:: Data shown

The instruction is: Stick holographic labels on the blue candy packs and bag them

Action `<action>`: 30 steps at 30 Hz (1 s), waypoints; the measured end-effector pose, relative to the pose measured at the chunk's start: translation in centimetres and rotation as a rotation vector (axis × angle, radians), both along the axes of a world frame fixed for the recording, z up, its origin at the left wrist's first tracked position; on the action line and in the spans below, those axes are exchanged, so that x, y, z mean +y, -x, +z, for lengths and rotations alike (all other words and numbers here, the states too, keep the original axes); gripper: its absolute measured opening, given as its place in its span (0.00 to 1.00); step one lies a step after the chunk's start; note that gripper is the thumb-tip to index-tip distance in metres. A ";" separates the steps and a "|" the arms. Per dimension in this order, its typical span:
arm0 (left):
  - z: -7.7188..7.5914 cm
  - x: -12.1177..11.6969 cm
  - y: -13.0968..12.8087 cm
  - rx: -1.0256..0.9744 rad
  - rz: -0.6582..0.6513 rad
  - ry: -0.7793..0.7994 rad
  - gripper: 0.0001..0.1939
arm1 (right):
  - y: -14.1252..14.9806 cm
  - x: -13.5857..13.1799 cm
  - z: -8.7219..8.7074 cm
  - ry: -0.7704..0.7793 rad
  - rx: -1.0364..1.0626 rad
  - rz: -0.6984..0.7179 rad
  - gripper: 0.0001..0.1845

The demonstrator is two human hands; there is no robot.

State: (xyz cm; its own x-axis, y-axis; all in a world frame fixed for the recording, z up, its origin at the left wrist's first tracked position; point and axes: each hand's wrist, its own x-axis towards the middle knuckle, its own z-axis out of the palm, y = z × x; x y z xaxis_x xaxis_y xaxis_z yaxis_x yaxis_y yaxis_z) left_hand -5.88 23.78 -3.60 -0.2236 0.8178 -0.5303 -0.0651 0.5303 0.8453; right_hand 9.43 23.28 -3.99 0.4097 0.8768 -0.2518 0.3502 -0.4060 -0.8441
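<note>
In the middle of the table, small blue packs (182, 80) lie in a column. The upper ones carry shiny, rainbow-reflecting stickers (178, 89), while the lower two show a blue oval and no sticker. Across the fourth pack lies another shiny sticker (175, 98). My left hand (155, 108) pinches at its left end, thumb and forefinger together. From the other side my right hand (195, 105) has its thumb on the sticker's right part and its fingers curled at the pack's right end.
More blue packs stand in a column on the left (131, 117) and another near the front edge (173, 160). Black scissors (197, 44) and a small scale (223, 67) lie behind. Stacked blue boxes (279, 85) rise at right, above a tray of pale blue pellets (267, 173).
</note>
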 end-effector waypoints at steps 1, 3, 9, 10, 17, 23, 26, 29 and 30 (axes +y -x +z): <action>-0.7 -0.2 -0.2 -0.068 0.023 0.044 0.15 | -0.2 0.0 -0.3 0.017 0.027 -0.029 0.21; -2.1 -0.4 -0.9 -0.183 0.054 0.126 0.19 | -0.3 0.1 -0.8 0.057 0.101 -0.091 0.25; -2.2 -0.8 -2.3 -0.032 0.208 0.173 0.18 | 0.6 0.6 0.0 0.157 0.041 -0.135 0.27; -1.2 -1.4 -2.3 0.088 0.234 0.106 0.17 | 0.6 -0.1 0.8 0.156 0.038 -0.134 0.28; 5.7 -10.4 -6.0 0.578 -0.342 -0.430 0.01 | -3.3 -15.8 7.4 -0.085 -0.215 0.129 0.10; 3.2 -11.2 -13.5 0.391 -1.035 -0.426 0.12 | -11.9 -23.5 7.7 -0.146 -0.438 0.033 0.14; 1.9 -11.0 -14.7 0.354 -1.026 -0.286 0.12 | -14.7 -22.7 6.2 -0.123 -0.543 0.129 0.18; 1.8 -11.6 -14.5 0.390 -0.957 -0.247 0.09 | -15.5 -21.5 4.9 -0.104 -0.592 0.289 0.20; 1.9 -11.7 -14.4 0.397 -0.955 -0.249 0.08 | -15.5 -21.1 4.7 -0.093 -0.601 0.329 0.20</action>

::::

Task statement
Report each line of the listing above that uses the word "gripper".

Reply
Action `<action>`: 30 steps at 30 Hz (1 s), waypoints; the measured end-effector pose, relative to the pose measured at the chunk's start: translation in centimetres and rotation as a rotation vector (axis × angle, radians), both along the axes of a world frame fixed for the recording, z up, its origin at the left wrist's first tracked position; on the action line and in the spans below, those axes are exchanged, so that x, y, z mean +y, -x, +z, for lengths and rotations alike (all other words and numbers here, the states too, keep the original axes); gripper: its absolute measured opening, given as its place in its span (0.00 to 1.00); step one lies a step after the chunk's start; note that gripper is the thumb-tip to index-tip distance in metres. A ";" separates the steps and a "|" the arms. Per dimension in this order, its typical span:
  - gripper: 0.0001..0.1939
  - gripper: 0.0001..0.1845

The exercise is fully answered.